Renewable Energy Costs in the U.S.
The cost of building and operating a renewable plant depends greatly on where it is located. A good place to study these costs is the United States, the second largest energy-consuming nation in the world. Although China consumes the most energy, an American on average uses about 4 times as much energy as a person in China. It may surprise many to learn that in the last ten years, the U.S. has reduced both its total and average consumption, and has reduced greenhouse gas emissions more than all of the other nations of the world combined.
The U.S. uses every available means of producing energy, and there is abundant data on their costs. To make a fair comparison between different sources of energy, economists use a factor called the levelized cost of energy, or LCOE. The LCOE includes such estimates as the future costs of fuel and interest rates for capital. To be attractive to a utility company, renewable sources must have grid parity; they must produce electricity for the grid at an LCOE comparable to that of fossil fuel plants. (Note LCOE for the grid is different than the cost to a homeowner for a rooftop solar system that becomes competitive at retail rates, which are two or three times higher than the wholesale costs paid by utility companies).
The table below uses data from the U.S. Energy Information Administration to show a simplified comparison of the LCOE for major sources of power for U.S. plants constructed in 2017 that will provide service beginning in 2022:
Plant Type | Capital Cost | Operation | Added Cost of Transmission | LCOE* |
Geothermal | 29.2 | 13.3 | 1.5 | 41.1 |
Natural Gas Advanced | 14.0 | 38.8 | 1.0 | 53.8 |
Wind – Onshore | 38.9 | 13.1 | 2.9 | 55.8 |
Wind – Offshore | 133.0 | 19.6 | 4.8 | 157.4 |
Hydroelectric | 54.1 | 8.3 | 1.5 | 63.9 |
Nuclear Advanced | 70.1 | 11.8 | 1.0 | 95.2 |
Biomass | 47.2 | 49.4 | 1.2 | 97.7 |
Advanced Coal (without CCS**) | 76.9 | 37.6 | 1.2 | 115.7 |
Advanced Coal with CCS | 78.0 | 43.9 | 1.2 | 123.2 |
Solar PV | 59.8 | 10.1 | 3.8 | 73.7 |
Solar Thermal | 191.9 | 44.0 | 6.1 | 242.0 |
**Carbon Capture and Sequestration (CCS)
Some key observations about the LCOE estimates in this table:
- Onshore wind energy is among the lowest cost.
- Geothermal is the cheapest, but suitable sites are rare.
- A lack of suitable locations limits hydroelectric dam construction as well. Despite being included in this table, no major hydroelectric dams are likely to be built in the U.S.
- The cost of solar photovoltaic, such as the familiar solar panels that convert sunlight directly to electricity, have fallen more than 40% in just the two years since the 2015 estimates, a trend that is expected to continue.

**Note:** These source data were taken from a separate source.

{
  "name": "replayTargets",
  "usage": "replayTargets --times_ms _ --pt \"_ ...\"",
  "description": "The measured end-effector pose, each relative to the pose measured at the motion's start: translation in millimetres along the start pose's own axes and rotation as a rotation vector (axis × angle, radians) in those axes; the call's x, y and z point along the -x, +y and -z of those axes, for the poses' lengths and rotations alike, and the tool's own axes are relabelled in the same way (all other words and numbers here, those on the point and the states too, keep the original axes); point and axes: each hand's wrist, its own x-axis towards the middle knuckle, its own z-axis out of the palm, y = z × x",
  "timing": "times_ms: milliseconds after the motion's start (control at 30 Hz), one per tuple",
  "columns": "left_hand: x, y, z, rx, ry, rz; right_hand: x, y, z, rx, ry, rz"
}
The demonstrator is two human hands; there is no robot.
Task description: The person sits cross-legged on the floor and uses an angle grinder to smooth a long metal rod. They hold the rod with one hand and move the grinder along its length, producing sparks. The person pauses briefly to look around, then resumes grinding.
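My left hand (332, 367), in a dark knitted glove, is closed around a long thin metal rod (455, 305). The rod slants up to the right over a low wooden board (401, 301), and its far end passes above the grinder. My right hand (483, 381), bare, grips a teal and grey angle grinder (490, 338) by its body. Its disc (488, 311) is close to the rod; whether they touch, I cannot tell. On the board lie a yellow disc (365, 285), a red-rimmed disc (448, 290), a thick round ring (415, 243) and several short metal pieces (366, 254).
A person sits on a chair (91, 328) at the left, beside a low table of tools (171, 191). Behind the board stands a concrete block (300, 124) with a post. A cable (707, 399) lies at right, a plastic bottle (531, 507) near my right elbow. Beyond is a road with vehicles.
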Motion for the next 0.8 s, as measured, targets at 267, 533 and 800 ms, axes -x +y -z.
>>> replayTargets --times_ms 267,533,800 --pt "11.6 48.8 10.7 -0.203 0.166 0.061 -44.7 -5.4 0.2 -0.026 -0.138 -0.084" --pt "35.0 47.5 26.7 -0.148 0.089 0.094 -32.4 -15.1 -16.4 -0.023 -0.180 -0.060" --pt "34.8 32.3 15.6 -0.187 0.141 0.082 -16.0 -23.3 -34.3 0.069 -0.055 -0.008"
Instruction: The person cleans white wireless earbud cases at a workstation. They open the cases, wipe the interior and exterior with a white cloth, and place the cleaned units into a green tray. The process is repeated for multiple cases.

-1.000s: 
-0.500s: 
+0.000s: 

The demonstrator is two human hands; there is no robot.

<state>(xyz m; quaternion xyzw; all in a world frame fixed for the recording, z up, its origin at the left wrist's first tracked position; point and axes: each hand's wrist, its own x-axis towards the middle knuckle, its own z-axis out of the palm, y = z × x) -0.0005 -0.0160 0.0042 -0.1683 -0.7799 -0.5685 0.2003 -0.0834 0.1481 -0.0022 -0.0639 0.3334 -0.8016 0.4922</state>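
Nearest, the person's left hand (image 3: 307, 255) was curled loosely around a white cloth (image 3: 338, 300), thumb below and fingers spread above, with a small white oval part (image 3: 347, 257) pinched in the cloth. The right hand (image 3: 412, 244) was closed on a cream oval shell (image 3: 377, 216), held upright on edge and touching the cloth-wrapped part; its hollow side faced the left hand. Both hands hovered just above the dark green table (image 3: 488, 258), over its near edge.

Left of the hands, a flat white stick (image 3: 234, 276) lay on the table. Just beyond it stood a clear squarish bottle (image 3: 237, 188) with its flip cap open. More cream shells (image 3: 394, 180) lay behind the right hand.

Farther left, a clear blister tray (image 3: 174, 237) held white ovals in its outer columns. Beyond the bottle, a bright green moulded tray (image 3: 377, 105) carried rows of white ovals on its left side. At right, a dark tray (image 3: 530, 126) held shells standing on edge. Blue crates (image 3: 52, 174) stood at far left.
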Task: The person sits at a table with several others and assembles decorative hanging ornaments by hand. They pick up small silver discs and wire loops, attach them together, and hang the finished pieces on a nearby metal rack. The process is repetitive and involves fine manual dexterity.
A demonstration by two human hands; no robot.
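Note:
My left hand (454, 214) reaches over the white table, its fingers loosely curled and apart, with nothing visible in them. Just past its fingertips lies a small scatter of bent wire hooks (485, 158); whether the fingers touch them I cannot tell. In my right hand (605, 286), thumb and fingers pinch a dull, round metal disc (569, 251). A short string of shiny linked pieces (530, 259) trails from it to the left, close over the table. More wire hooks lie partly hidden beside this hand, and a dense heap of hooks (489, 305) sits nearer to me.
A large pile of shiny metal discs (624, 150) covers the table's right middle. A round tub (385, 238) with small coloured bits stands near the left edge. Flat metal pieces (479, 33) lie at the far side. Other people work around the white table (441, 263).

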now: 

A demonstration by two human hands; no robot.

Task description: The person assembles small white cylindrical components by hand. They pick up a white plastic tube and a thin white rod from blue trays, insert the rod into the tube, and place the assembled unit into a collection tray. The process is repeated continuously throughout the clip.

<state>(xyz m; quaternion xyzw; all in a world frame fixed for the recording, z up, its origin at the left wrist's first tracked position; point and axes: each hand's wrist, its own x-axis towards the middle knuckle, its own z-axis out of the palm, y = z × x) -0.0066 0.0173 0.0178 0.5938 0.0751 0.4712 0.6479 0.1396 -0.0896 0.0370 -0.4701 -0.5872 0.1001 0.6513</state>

- The fracking revolution has cut natural gas prices in half, and as a result, gas power plants have been rapidly replacing coal. This revolution has provided enormous benefits in reducing carbon emissions. The U.S. is the only industrialized nation to significantly reduce carbon dioxide emissions, which have fallen to the levels of 25 years ago. But, while much better than coal, natural gas is still a carbon-emitting fossil fuel that will also need to be replaced. And it is still an open question whether methane leaking from fracking operations offsets the benefit of lower carbon emissions.
- High capital costs are the major problem with solar thermal for large plants. These installations focus sunlight to heat special fluids to power turbines. Developers risk heavy investment losses if these plants fail to produce as intended, as was initially the case at the world’s largest solar plant at Ivanpah in California. Additionally, large installations tend to be hard to modify for improved technology, whereas modular wind farms and photovoltaic installations can be readily upgraded.
- The U.S. Energy Information Administration data for 2017 do not include an LCOE for new coal plants without carbon capture and sequestration (CCS) since, under the Obama administration, this technology was a requirement for all new plants. A November 2017 report from the Congressional Research Service indicates that the Trump administration’s proposed FY2018 Department of Energy budget would be a reversal of the Obama and Bush administration policies and “reduce CCS activities substantially” which would also reduce the LCOE for coal. For a point of reference, this comparison uses the last published LCOE for coal without CSS.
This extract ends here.